Picture a Monday morning staff meeting. Finance wants to know why AI spend is rising. IT says employees are using too many tools. HR says early-career workers feel pressure to adopt AI before the company has a clear standard. Managers say drafts are faster but review work is heavier. Employees say the tools save time, then hand part of the saved time back as cleanup.

The real agenda is not whether AI works. It is where the work moved.

June 10 Named the Work Behind the Tool

Glean’s report is not a universal labor-market census. It surveyed 6,000 full-time digital workers in the United States, United Kingdom and Australia between December 2025 and January 2026, and it also drew on aggregated workplace AI interaction data from Glean’s own platform. The sample is about computer-based work, not every occupation.

The boundary makes the finding sharper for enterprise buyers. Digital work is where AI was supposed to move fastest. If the hidden labor bill is already visible there, less digitized sectors should not expect adoption to be cleaner.

The report’s central split is simple. Workers said AI saves them about 11 hours a week through automation. But 6.4 hours of the same week goes to botsitting, which Glean defines as the work required to make AI usable. In the time allocation, botsitting made up 37% of workers’ AI time, slightly more than the 36% spent using AI to produce work.

For a leadership team, that is a productivity problem before it is a fatigue problem.

An organization that sees only the 11-hour saving may assume it has created capacity. An organization that tracks the 6.4-hour maintenance load sees a different balance sheet. Some of that labor is valuable: verifying a high-stakes answer, improving a prompt, adding domain context that a model could not know. Some of it is pure waste: reloading the same context into multiple tools, comparing outputs because the first answer was not good enough, fixing handoff breakage, or correcting work that should not have been generated in the first place.

Good botsitting and bad botsitting should lead to different management decisions.

Good botsitting belongs in the work design.
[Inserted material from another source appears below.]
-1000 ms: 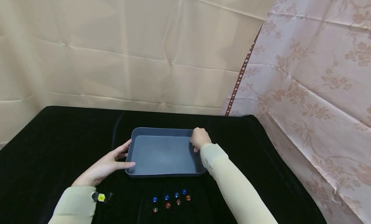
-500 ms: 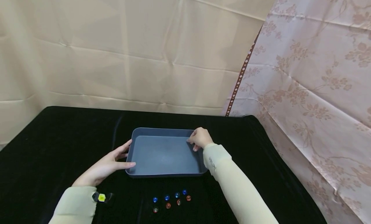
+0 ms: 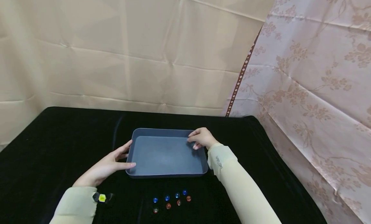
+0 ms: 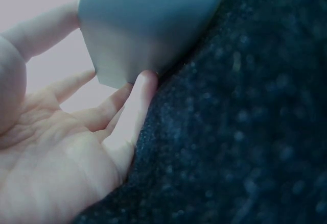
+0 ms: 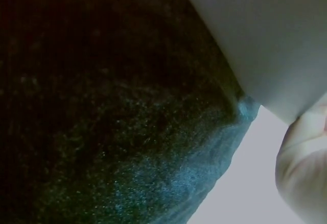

If a financial analyst uses AI to draft a forecast note, the company should expect a verification step. If a recruiter uses AI to summarize interview feedback, the hiring manager should own the final quality bar. If a support team uses an agent to classify cases, exceptions should route to a person who understands the customer impact. That is human judgment attached to a faster workflow.

Bad botsitting is a tax on fragmented adoption. It appears when employees must paste confidential context into tools because official systems are not connected. It appears when a manager asks for AI usage but does not define what quality means. It appears when a worker ships a plausible answer without knowing whether the answer came from current policy, old documents or a hallucinated pattern. It appears when three AI tools produce three different answers and the employee becomes the arbiter without authority, training or time.

Glean found the risk turning into quality failure. Sixty-nine percent of AI users admitted to shipping AI-generated work they had not verified, did not fully understand or could not confidently stand behind. Forty-one percent said they sometimes delivered work they could not explain if asked. Twenty-eight percent said they had blamed AI for mistakes they caused.

Rebecca Hinds, who leads Glean’s Work AI Institute, framed the problem as a vanity-metric trap: more seats, more prompts and more usage can still leave employees spending the dividend on overhead. The tool can make a worker faster. It can also make a weak handoff look finished.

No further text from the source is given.